Xyl522, Xyn526, Bgl8520, and Cel1753, without their signal peptides, were heterologously expressed and purified. Plate-based function screening confirmed each protein was responsible for the assumed activities, further supporting the results of sequence alignment. Xyn526 and Cel1753 showed 79.6 U/mg and 174.0 U/mg specific activities for the hydrolysis of beech wood xylan and CMC, respectively. However, Xyn526 had relatively weak hydrolyzing activity against pNPX, pNPG, and CMC (Table 1). Cel1753 also exhibited hydrolyzing activity for MIC and filter paper, suggesting that it has potential for hydrolyzing cellulose alone. These results revealed that Cel1753 harbored a high proportion of exoglucanase activity relative to its endoglucanase activity (21.8%). This is in contrast to most cellulases, which do not possess both activities (Kim et al., 2008; Ko et al., 2011). Xyl522 could hydrolyze pNPX more effectively than pNPA or pNPG. Bgl8520 could hydrolyze pNPG 50 times more efficiently than pNPC (Table 2), which combined with its relatively low Km for pNPG indicated a higher affinity and efficiency for glycosidic bonds in cellobiose. In addition, Bgl8520 has a higher affinity toward pNPC than other β-glucosidases whose Km are normally between 4.8 and 17.6 mM (Del Pozo et al., 2012), indicating its strong capacity on cellotriose hydrolysis. It is notable that no obvious activities of Xyl522 and Bgl8520 were detected against CMC, MIC, or xylan. Our results therefore suggest that pNPG, xylan from beech wood, pNPX, and CMC were the optimal substrates for Xyl522, Xyn526, Bgl8520, and Cel1753, respectively.
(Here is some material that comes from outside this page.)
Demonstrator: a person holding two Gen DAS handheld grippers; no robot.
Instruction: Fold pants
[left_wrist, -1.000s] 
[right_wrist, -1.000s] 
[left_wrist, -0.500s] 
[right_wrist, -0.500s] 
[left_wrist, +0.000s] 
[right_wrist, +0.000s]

The pH value influenced hydrolysis activity and enzyme stability differently among the four enzymes. The optimal pH values were 4.5, 5.0, 6.0, and 5.0 for Xyl522, Xyn526, Bgl8520, and Cel1753, respectively (Figure 1A). Xyl522 had a narrow pH range, with over 80% hydrolysis activity between pH 4.0 and 5.0, and dramatically lower activity at pH values outside this range. In contrast, Xyn526, Cel1753, and Bgl8520 kept over 80% hydrolysis activity within the pH ranges 4.0–11.0, 3.5–8.0, and 4.5–7.5, respectively. Xyn526 and Cel1753 had high pH stabilities, retaining greater than 80% enzyme activity after incubation at 4°C for 24 h in pH 4.0–12.0 and pH 3.5–8.0, respectively (Figure 1B).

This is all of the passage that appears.